I saw it when we met.
She’s frightened of me.
But I intrigue her, too.
She’s read about men like me, or at least she thinks she has.
She chose to work with criminals for a reason.
She gets a thrill thinking she can help us. Reform us.
Clare is about to learn a harsh lesson.
I can’t be helped, and I can’t be changed.
Clare, on the other hand, is soft clay, unformed… she doesn’t know what she really is. But I do…
I was wrong to think she was a fawn.
Feeling her frantic heart beating against my chest, I realized she is perfectly suited to her name—a little bird, easily ensnared so she can’t fly away…
A bird that can be captured and trained.
Of all the things I observed about Clare, the one that interested me the most was what happened after she disappeared from sight.
She failed to report our encounter.
Which tells me a very useful piece of information about the crusading doctor.
Though she may look polished and earnest, the consummate good girl, it seems that Ms. Nightingale is not opposed to bending the rules. Especially under pressure.
And it just so happens, I’m the fucking Mariana Trench of pressure.
I imagine telling her to open her mouth. How those soft lips would part, and that little pink tongue would extend…
Then I’d lay my cock on top of it. I’d slide the head all the way inside her mouth, my hand wrapped up in her hair, just like when I grabbed her in that tiny room. I’d hold her tight so she couldn’t escape and pump into her mouth over and over again until I exploded…

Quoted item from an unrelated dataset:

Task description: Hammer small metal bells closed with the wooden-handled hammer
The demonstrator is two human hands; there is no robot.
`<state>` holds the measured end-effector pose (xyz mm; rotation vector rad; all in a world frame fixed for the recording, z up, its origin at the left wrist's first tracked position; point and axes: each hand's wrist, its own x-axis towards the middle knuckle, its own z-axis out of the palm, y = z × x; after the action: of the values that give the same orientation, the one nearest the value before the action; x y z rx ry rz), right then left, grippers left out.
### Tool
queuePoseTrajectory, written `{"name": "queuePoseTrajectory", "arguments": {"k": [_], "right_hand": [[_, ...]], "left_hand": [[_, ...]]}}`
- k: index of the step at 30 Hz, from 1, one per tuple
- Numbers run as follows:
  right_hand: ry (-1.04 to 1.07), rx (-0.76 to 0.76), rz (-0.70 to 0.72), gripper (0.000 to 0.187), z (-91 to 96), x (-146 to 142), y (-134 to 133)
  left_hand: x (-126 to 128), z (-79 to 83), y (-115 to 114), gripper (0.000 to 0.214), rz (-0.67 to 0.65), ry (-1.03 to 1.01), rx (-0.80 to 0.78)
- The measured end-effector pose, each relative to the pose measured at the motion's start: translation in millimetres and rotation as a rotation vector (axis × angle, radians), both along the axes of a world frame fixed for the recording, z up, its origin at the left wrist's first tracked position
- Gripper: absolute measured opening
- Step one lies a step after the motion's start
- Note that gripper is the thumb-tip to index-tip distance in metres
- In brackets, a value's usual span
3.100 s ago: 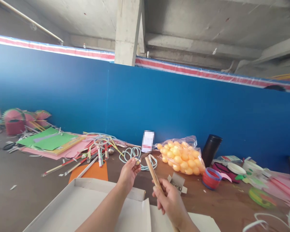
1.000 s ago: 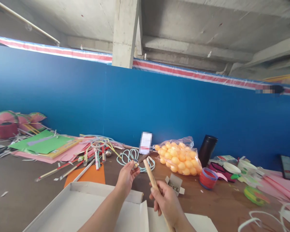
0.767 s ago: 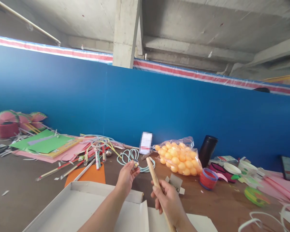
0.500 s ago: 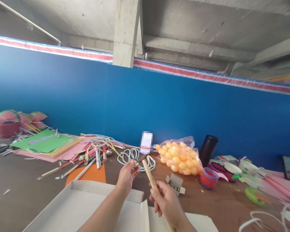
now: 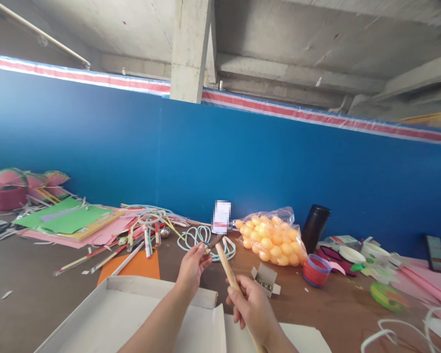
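Observation:
My left hand (image 5: 191, 267) pinches a small shiny silver ball (image 5: 207, 248) between thumb and fingertips. In my right hand (image 5: 248, 299) is a pale wooden stick (image 5: 226, 264), with the fingers wrapped round its middle. The stick slants up and left; its far end is close to the silver ball but appears apart from it. Both hands are over an open white cardboard box (image 5: 147, 284). Beyond the fingertips lies a coil of pale blue cord (image 5: 194, 236). Another silver ball (image 5: 165, 232) rests on the table to the left.
A clear bag of orange balls (image 5: 270, 240) and a black bottle (image 5: 316, 228) stand before the blue partition (image 5: 242, 157). Nearer are a small open carton (image 5: 265, 282) of metal bits and a red-blue tub (image 5: 316, 270). Coloured paper (image 5: 73, 218) and sticks lie left, a phone (image 5: 436, 254) right.
The view has shifted very slightly. Both hands keep the same grips on the silver ball and the wooden stick, almost without motion.

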<state>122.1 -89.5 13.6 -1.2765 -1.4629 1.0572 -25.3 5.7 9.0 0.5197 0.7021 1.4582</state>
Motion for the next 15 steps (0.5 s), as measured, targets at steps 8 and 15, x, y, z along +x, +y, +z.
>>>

With a groan, I erupt all over the back of my hand, imagining coming directly into the little doctor’s mouth.
The come flows out in spurt after spurt, a surprising volume built up in my balls from the hour I spent in her presence.
I lay on my back, drained but not satisfied, because I want what I was picturing. I want Clare on her knees in front of me.
And I begin to plan how I’ll make that happen.
The next morning, I conduct a second experiment.
I use my one hour outside of solitary to reconnoiter our new shrink. I discover her phone number, her home address, the university from which she graduated (Columbia, of course, just like I guessed), and the make and model of her car.
And then I call her.
The first part of the test is to see if she’ll answer.
The second is to lay out the bait: I give her an order. A simple, seemingly innocuous order.
I tell her to accept a shift at work this morning.
She likely would have accepted with or without my phone call.
But I want to see if she’ll do it after I tell her to.
Will she arrive at 11:00, as I commanded?
Or will this tip her over into reporting me to the prison authorities?
I need to know exactly how far my little bird can be pushed.
Because if she’s curious…
If she’s stubborn…
If she comes pecking after my breadcrumbs…
She could be very useful to me.
I’ve often thought that I don’t possess the usual range of human emotions. So many seemingly common experiences are utterly foreign to me. I’ve never felt the need to wear a Halloween costume, or visit Disneyland, or coo over a baby, or watch a reality TV show.
Even situations that are supposed to elicit extreme emotion—like the first time I pulled the trigger of a gun while the barrel was pointed at a man’s chest—I simply felt… nothing.
When I do experience emotion, it’s as bright and keen as the blade of a knife. It slices through me, leaving no doubt as to what I feel.
I hear the clank of my cell door opening, and the guards calling out, “Rogov… psych appointment.”
And I’m hit with a bolt of pure, electric excitement.
She’s waiting for me.
Sure enough, as I enter the cramped, gray office space once more, Clare Nightingale is already seated, her expensive briefcase sitting next to her chair, her manila folder arranged at a perfect 90-degree angle to the edge of the table.
She faces me boldly, defiantly.
She thinks she’s here to reclaim her power.
Today she’s wearing a dark button-up shirt and trousers, all impeccably tailored. She’s covered wrist to throat to ankle, and yet this is not as plain an outfit as yesterday—she’s trying to project an image of dominance. Her hair is a shining knot at the base of her neck.
As soon as I’m chained in place at the table she says, “What is your intention in manipulating the time of our meeting? In calling me at home? Are you trying to threaten me?”
“Clare,” I say. “I would never try to threaten you. I would simply do it. And you’d have no doubt of the message.”
I see her flinch at the use of her first name, though she attempts to repress it.